“Bisogna evitare di perdere altri dieci anni di tempo”: l’agenzia delle Nazioni Unite che lavora su commercio e sviluppo usa la copertina del suo Rapporto annuale 2020 appena sfornato (Trade and Development Report 2020. From Global Pandemic to Recovery for All: Avoiding Another Lost Decade) “per mandare un messaggio molto chiaro alla governance globale”.
Affinché dopo il Covid l’economia globale si riprenda, c’è bisogno che si
rimuovano una serie di “condizioni preesistenti” che ne minacciavano la salute
anche prima della pandemia e che nemmeno la grande crisi finanziaria del 2008
ci ha indotto a affrontare.
L’elenco di
priorità non è di prammatica: Unctad
punta il dito contro quella che definisce “iper-disuguaglianza”, poi
verso livelli di debito insostenibili, investimenti deboli, stagnazione
salariale nel mondo sviluppato e posti di lavoro nel settore formale
insufficienti nel mondo in via di sviluppo.
Il
segretario generale dell’agenzia Mukhisa Kituyi spiega che “la costruzione di un mondo migliore richiede
azioni intelligenti ora. La vita delle generazioni future, anzi del
pianeta stesso, dipenderà dalle scelte che tutti noi assumeremo nei prossimi
mesi”.
Traendo
insegnamenti dalla crisi finanziaria, il rapporto sostiene che ripresa e
riforme, sia a livello nazionale che internazionale, devono andare di pari
passo “se ricostruire meglio significa andare oltre gli slogan e diventare la
stella polare di un futuro più resiliente”.
Quanto
questo invito sarà difficile da raccogliere in Italia, lo si può verificare
negli indirizzi offerti al Governo italiano da Sace, la società di Cassa
Depositi e Prestiti che assiste e assicura le strategie di
internazionalizzazione pubbliche e private del nostro Paese.
Nell’aggiornare
il suo Report 2020 alla luce del Covid, qualifica le sue conseguenze non
assimilandole alla crisi finanziaria del 2008, ma “agli effetti di una crisi causata da un disastro naturale, che
tendono a essere temporanei e riassorbiti più rapidamente”; e,
nonostante evidenzi il rischio tenuta per le catene del valore globali generato
dalla pandemia, sposa la filosofia dell’ex commissario al commercio europeo
Phil Hogan (costretto alle dimissioni da qualche festeggiamento di troppo nella
natia Irlanda senza opportuno distanziamento): “Autonomia strategica non significa che dovremmo puntare
all’autosufficienza” [1].
Più export per tutti?
L’export
italiano era cresciuto nel 2019 prima della pandemia, anche se in misura più
contenuta rispetto al 2018: aveva registrato un +2,3% in valore, rispetto al
+3,6% del 2018, sostenuto dalla domanda dei mercati extra-Ue (+3,9%) a fronte
di una dinamica più contenuta dei paesi dell’Unione europea (+0,8%).

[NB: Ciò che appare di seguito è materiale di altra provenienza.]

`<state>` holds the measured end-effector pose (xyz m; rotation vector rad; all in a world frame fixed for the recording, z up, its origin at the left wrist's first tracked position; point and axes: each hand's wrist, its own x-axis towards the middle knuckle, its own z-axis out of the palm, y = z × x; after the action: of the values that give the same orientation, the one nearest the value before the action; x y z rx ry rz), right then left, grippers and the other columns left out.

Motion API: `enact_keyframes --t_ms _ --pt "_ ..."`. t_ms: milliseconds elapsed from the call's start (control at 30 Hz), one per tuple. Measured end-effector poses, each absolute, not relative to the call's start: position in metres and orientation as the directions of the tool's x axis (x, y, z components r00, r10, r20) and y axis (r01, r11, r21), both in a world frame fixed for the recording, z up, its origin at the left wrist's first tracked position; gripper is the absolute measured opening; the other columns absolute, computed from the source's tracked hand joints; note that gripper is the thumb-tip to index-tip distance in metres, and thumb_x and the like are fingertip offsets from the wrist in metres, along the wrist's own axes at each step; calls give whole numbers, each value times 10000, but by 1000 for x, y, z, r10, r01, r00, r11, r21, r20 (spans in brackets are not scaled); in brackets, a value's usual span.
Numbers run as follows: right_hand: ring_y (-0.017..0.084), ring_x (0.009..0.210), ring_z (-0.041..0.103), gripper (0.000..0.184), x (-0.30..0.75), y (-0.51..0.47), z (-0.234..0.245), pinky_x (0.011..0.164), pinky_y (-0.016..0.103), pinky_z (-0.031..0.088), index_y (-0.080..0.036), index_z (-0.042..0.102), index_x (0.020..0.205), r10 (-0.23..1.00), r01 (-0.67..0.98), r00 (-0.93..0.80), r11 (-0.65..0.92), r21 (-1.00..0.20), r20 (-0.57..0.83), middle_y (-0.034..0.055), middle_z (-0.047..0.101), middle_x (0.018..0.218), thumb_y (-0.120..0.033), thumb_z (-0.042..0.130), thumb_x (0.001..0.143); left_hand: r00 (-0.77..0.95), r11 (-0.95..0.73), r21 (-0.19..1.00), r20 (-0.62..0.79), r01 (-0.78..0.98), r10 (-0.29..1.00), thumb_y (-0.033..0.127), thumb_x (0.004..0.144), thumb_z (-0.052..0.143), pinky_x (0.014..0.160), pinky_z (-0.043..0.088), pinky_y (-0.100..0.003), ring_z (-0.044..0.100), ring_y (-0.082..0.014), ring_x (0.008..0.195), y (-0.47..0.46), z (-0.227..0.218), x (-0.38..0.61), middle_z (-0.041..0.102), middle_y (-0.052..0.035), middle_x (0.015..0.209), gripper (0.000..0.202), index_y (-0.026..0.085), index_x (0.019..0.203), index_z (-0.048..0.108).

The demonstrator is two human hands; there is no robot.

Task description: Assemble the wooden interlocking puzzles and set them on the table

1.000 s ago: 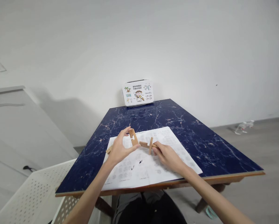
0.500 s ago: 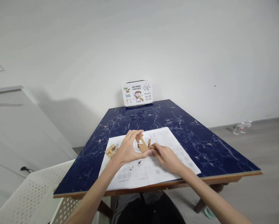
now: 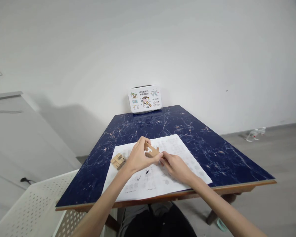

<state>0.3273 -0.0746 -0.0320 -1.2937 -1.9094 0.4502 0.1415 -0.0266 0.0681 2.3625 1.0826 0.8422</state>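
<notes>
Between thumb and fingers, my left hand point(image 3: 141, 156) grips a notched wooden puzzle piece point(image 3: 153, 151), tilted above the printed sheet. My right hand point(image 3: 174, 165) is closed at that piece's right end, pinching another small wooden piece that its fingers mostly hide. The two hands almost touch at the fingertips. Left of my left hand, an assembled cluster of wooden blocks point(image 3: 118, 160) rests on the white instruction sheet point(image 3: 160, 182). Two small black marks or bits show on the sheet below my hands; I cannot tell which.
The sheet lies on a blue marble-patterned table point(image 3: 187, 131). A white case with cartoon prints point(image 3: 145, 98) stands at the table's far end by the wall. A white perforated basket point(image 3: 36, 197) is at the lower left. Clear plastic bottles point(image 3: 255, 134) lie on the floor at right.
My left hand has turned the notched piece flatter, and its thumb has come over the right end. The fingertips of both hands are closer together. The block cluster stays on the sheet.
</notes>
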Motion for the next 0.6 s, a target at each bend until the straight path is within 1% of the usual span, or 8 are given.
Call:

Ora la parola d’ordine delle agenzie italiane competenti è: rimbalzo. Ossia come recuperare entro il
2021 tutto il terreno perduto per tornare ai 476 miliardi di euro di valore per
l’export di beni e 109 miliardi di servizi rispetto ai 422 e 85 che, negli
scenari Sace, si raggiungeranno a fine 2021 (rispettivamente -11,3 e -21,9%).
Il ministro degli Esteri Luigi Di Maio ha qualificato la sua azione nel
merito lanciando, a ridosso del lockdown, un Patto per
l’export, sottoscritto e negoziato con le sole parti datoriali, che poggia su sei
pilastri ben diversi da quelli indicati da Unctad: formazione e informazione
all’export, l’e-commerce, il sistema fieristico, la promozione integrata, la
finanza agevolata.
“Abbiamo
superato il periodo più buio di questa crisi sanitaria: ora il Paese può
ripartire, con cautela ma con coraggio. E, finalmente, il motore del Made in
Italy, asset strategico per eccellenza dell’economia e dell’imprenditoria
italiane, può tornare a correre”, spiegava Di Maio presentando la strategia e
il budget straordinario piegato alla richiesta, in parte recuperato da impegni
precedenti e reindirizzato al salvataggio del “true italian taste”[2].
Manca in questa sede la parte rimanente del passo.